▸ INFORMATION SHOWN
== == ==
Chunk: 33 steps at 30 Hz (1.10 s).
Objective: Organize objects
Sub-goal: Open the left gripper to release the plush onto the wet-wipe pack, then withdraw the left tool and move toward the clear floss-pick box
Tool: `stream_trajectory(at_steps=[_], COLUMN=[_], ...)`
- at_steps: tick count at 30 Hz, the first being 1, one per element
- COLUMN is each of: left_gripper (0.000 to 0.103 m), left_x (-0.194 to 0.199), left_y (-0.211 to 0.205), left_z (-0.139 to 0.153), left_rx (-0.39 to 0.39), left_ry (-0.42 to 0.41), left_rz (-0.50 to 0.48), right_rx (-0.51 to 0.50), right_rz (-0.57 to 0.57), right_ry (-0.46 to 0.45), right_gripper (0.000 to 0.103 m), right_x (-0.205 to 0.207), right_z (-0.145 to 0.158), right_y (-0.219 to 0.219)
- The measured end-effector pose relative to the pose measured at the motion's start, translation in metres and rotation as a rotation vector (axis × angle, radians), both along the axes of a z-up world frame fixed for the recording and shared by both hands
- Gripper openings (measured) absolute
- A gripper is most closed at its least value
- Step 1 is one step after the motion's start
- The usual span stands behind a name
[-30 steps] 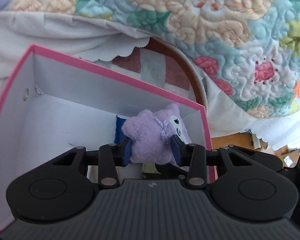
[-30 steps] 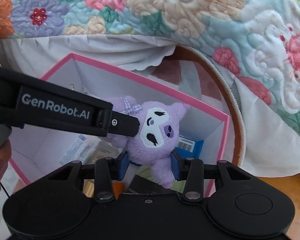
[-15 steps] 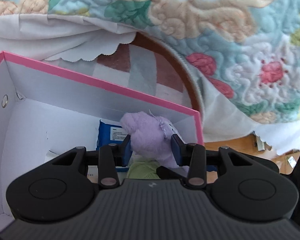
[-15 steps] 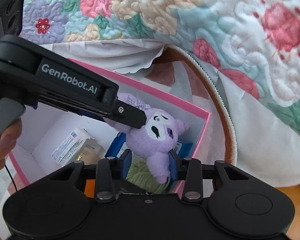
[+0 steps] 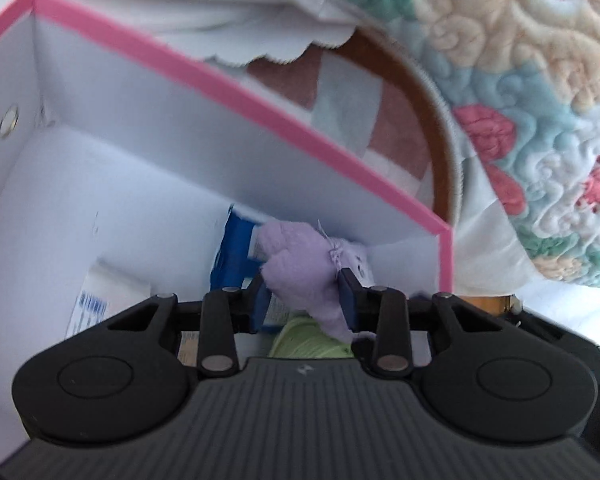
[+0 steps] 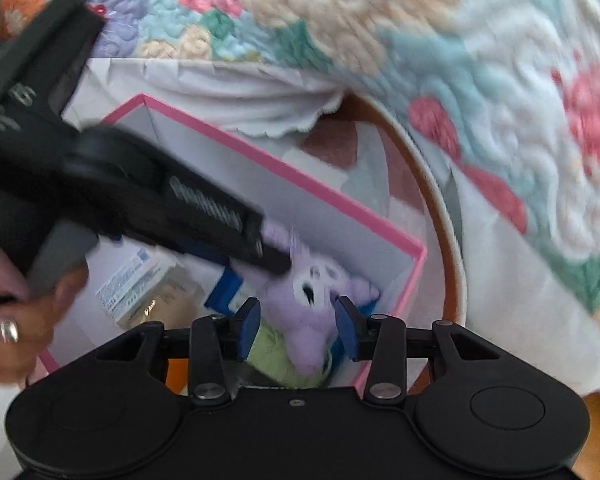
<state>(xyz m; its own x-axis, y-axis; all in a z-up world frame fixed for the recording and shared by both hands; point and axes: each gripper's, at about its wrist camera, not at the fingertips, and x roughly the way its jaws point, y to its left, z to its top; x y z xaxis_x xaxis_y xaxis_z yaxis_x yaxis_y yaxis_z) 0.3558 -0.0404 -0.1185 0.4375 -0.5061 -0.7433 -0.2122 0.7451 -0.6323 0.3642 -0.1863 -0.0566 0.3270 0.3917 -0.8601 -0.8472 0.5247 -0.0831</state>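
Small purple plush toy point(image 5: 304, 268) with its face turned away in the left wrist view and smeared by blur in the right, pale green soft item point(image 6: 276, 354) mostly hidden beneath it, small printed carton point(image 6: 140, 284) text unreadable, pink-rimmed white cardboard box point(image 5: 4, 32) cut off at the left edge.

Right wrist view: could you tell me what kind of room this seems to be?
Probably a bedroom at home. A floral quilted bedspread with a white scalloped sheet hangs over the scene, and below it a pink-rimmed storage box holds a purple plush toy and other household bits.
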Motion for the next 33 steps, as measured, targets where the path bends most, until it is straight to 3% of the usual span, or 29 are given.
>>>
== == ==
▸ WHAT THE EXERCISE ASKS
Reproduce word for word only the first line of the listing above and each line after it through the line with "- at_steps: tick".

▸ EXERCISE RESPONSE
Chunk: 33 steps at 30 Hz (1.10 s).
Objective: Organize objects
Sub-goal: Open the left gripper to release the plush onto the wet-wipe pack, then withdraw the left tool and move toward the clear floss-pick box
Tool: `stream_trajectory(at_steps=[_], COLUMN=[_], ...)`
- at_steps: tick count at 30 Hz, the first being 1, one per element

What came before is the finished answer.